Zero terminated strings

T

Tech07

jacob navia said:
Eric said:
jacob said:
Zero terminated strings are a continuing security nightmare.
[...]

Even if we accept the thesis as proven (which I don't, but
let it pass), what remedy or other action would you suggest?
Have you anything to offer other than a complaint? Anything
constructive, for instance?
I have proposed (and implemented) a full replacement of zero
terminated strings in my C compilation system lcc-win.

What about the following function call scenario:

processstring("this is the string to process");

The literal passed to the function is a null-terminated C-string. And what
about this null-terminated C-string:

static const char error_string[] = "Null arg!";
 
T

Tech07

But in any case, what's special about strings? If using a sentinel
to terminate a string is a Bad Thing, why isn't it also a Bad Thing to
use a sentinel to terminate other sequences? Linked lists, for example:
Do you stop traversing when you find a NULL link (or an "I'm the end"
bit), or do you stop when a node counter tells you to?

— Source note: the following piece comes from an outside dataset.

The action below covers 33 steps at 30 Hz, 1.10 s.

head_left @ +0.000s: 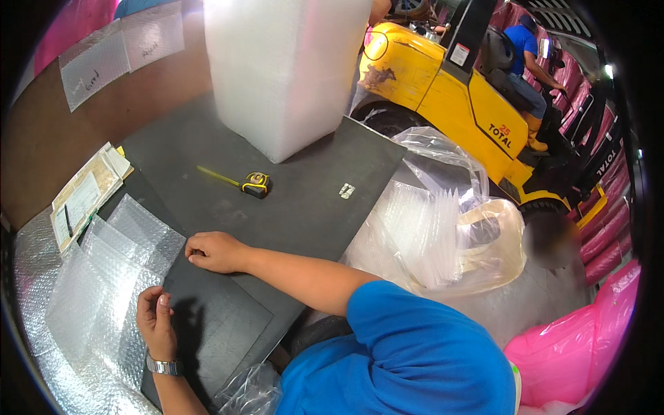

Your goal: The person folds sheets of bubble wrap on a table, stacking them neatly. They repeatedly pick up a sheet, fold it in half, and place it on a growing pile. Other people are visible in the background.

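Clear bubble wrap sheets [114, 277] lie fanned and overlapping on the left of the dark table. At the right corner of the upper sheet is my right hand [216, 252], its fingers curled closed against that corner. Lower down, my left hand [156, 324] is at the sheets' right edge, a metal watch on its wrist. Its fingers are bent in with the thumb raised; whatever they grip is hidden. Beyond my hands a yellow and black tape measure [256, 185] rests on the table, with some blade pulled out to the left.
A tall white foam block [283, 76] stands at the table's far edge. Papers with a pen [68, 220] lie far left. To the right, a clear plastic bag holds stacked white sheets [422, 228]. Behind it, a person sits on a yellow forklift [443, 97]. Pink wrapped bundles [574, 346] are lower right.
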Available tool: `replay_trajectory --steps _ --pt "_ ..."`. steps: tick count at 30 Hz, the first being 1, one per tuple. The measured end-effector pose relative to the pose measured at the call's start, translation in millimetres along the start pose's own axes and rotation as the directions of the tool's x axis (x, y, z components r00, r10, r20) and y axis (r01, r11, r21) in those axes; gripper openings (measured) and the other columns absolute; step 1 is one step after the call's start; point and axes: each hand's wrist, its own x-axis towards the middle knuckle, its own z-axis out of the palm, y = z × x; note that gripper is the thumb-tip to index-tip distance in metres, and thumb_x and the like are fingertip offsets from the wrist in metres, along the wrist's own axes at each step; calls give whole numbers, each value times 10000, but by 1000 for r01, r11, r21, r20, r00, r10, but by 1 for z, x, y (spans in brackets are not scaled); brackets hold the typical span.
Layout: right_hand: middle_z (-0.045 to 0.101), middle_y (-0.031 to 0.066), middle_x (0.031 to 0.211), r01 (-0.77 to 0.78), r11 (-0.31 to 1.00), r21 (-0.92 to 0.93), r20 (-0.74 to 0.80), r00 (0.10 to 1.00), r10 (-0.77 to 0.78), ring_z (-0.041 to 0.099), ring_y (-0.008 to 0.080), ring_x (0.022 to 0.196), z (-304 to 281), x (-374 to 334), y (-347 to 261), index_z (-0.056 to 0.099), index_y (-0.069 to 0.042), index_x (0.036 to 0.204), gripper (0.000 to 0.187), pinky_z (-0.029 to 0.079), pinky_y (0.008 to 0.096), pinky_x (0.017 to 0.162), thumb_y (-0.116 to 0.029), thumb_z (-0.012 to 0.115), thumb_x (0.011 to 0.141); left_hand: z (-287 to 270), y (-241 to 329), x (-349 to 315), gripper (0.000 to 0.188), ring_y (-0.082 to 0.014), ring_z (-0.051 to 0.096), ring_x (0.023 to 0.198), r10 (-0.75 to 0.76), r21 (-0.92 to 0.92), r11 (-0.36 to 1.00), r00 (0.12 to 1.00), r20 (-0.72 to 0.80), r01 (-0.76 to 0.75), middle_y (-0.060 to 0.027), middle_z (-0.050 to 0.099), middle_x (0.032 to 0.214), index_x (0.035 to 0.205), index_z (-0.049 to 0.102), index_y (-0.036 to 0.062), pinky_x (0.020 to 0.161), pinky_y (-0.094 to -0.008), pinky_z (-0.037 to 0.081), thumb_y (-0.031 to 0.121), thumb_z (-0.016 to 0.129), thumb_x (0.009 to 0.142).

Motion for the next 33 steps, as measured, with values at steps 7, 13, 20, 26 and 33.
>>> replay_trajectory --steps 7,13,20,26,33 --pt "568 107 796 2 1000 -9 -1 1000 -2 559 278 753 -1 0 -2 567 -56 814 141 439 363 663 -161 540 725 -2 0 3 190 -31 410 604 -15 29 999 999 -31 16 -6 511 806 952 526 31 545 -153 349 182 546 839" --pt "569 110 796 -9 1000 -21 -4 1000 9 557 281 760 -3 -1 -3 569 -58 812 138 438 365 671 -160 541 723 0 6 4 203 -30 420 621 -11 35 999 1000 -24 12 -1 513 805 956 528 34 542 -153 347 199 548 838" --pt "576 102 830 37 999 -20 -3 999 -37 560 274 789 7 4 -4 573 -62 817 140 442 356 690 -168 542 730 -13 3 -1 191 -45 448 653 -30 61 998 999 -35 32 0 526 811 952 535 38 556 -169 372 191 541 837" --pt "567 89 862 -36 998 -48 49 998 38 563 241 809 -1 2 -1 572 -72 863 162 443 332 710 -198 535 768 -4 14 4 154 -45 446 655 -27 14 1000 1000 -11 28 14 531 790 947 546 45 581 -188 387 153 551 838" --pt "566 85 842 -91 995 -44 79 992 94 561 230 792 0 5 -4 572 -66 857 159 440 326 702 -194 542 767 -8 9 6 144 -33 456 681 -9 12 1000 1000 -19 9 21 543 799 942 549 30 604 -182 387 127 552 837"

Nulls in linked-list links are not data. They are part of the machinery of a
program and under developer control. You tried to generalize to make a
point. Unfortunately, generalizations are almost never true and your
approach failed miserably. I'll let others say specifically why your other
examples are different from character strings.
 
T

Tech07

bartc said:
This doesn't seem to bother the Python people. I think Python 3.x is not
backwards compatible with 2.x.

2.x is still available for those who don't want to change. 3.x is
available to those who want to write new code using the latest language
without any obsolete baggage. And I believe conversion tools are available
for those who want to upgrade existing code.

Contrast with C...

The C99 branch should be put in maintenance-only mode and C1X fork should be
the break away from the past.
 
S

spinoza1111

I have hanging on comp.lang.c over a longer time and based on my
experience here, the above statement is completely false. Your
analysis of Richard Heathfield's programming ideas is way off the
reality. Perhaps you need to be more fundamental to C's technical
details in order to understand what *exactly* Heathfield wants to say
when he says something about someone's code.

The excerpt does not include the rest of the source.